Unsung hero who saved Jomo Kenyatta

Bookbinder Ambu Patel (right) during the launch of politician Harry Thuku’s autobiography in 1970. PHOTO | FILE | NATION MEDIA GROUP

What you need to know:

  • Bookbinder played key role in efforts to have the politician released from Kapenguria Prison.

The name Ambu Patel no longer rings a bell, but this is the man who gave Mzee Jomo Kenyatta a leather jacket in the 1950s, which became his trademark.

He is also the man who started regarding Mzee Kenyatta as baba.

Later, Mzee Kenyatta would order the jackets from a Nakuru-based tailor who specialised in leather outfits.

Besides the leather jacket gift, Mr Patel led a successful fundraiser and campaign for the release of Mzee Kenyatta, and remains Kenya’s unsung hero.

Although he had trained as a book-binder in both London and India, Mr Patel arrived in East Africa in 1955 aged 26 with little formal education but with deep reverence for leader Mahatma Gandhi.

It was after he took more specialised training in London that he returned to Nairobi to set up his Western Book-binders Company.

Kenya was going through political upheaval occasioned by the Mau Mau freedom struggle, and the arrest of Mzee Kenyatta and other leaders.

Mr Patel was appalled by the treatment of Africans during the state of emergency and he, together with his wife Lila, is reported to have “adopted” Mzee Kenyatta as his baba.

He remarked: “I have adopted Jomo Kenyatta as my baba, and all other Africans as my brothers and sisters”.

The businessman decided to look after Mzee Kenyatta’s eldest daughter Margaret while the politician was in jail.

Mr Patel was also a writer and known for his fierce criticism of colonialism. It was due to this that Ambubhai, as he came to be affectionately known, plunged into book publishing and political work. He wrote many articles for newspapers and drew the attention of politicians Tom Mboya, Oginga Odinga and Masinde Muliro.

Mr Patel had by this time given Margaret a job at his Nairobi office, where most of the correspondence to Mzee Kenyatta was typed for onward posting to Kapenguria Prison.

As a result, and since Margaret was Mzee Kenyatta’s contact person, Mr Patel’s office became the place where those wishing to get in touch with him went to get news about him.

This led to the formation of the ‘Release Jomo Committee’, and Mr Patel brought on board a group of Asians who include Mr V. V. Patel and Mr K. P. Shah. They started fundraising from the Shah community from 1959.

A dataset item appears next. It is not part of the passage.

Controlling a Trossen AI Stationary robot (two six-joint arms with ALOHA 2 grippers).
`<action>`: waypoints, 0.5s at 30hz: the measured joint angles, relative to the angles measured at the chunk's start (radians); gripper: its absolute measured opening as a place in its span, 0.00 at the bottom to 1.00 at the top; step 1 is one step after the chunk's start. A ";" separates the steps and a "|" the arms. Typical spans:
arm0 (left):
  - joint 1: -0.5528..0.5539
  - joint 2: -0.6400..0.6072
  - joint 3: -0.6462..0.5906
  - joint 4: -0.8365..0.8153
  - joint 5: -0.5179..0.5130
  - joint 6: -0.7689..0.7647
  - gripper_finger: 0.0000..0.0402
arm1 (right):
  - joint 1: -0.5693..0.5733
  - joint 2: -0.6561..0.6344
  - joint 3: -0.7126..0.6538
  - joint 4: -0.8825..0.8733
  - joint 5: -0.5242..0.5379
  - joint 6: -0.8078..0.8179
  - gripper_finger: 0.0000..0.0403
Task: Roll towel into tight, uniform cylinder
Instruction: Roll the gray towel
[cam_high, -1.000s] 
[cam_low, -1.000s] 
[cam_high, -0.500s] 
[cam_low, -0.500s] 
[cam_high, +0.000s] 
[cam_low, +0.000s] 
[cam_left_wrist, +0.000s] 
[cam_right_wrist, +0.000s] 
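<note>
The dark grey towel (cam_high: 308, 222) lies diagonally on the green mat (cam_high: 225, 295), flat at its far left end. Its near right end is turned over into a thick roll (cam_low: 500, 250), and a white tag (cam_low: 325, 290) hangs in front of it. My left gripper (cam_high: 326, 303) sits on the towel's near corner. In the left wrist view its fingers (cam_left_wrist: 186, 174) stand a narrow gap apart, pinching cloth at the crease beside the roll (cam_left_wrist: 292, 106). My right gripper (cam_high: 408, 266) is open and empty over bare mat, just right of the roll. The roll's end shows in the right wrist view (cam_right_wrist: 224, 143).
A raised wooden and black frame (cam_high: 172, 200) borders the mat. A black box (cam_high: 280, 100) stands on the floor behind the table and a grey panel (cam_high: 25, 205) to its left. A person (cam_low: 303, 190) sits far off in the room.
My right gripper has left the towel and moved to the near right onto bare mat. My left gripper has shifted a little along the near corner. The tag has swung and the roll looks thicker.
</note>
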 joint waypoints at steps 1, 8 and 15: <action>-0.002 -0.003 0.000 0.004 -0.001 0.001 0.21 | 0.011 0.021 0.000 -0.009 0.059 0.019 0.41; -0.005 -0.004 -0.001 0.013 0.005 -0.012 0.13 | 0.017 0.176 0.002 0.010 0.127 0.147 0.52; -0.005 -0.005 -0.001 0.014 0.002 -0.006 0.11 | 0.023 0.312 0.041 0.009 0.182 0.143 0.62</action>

Mr Patel not only gathered signatures towards his campaign but also collected money, food, clothes and medicine to cater for those who were leaving detention camps.

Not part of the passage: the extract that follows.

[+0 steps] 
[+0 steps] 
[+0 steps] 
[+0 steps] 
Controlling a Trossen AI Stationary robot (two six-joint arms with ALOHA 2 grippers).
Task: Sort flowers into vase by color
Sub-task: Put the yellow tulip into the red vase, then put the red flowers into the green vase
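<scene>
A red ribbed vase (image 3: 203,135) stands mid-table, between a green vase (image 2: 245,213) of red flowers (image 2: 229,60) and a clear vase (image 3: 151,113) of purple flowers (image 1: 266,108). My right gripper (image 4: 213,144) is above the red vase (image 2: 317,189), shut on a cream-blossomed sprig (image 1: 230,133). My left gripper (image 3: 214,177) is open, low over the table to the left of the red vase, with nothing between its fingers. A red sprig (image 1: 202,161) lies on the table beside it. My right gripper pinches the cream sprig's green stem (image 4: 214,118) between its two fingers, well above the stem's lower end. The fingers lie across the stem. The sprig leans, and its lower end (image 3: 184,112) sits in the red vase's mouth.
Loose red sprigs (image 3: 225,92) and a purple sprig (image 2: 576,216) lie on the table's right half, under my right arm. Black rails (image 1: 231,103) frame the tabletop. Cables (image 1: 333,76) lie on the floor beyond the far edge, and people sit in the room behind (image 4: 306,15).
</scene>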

He also helped in the publication of Release Kenyatta pamphlets that were distributed in Nairobi. He airmailed these circulars and pamphlets to over 100 countries, targeting “great men”, as he would later say.

The letters went with signatures of Mr Mboya, Mr Odinga and other Africans. Others were withheld at the post office.

Part of this work was supported by the Labour Party in Britain and this support saw Mr Patel publish his book Release Jomo Kenyatta. In 1963, he republished the book as Struggle for Release of Jomo Kenyatta and his Colleagues. It was published by Mr Patel’s firm, New Kenya Publishers.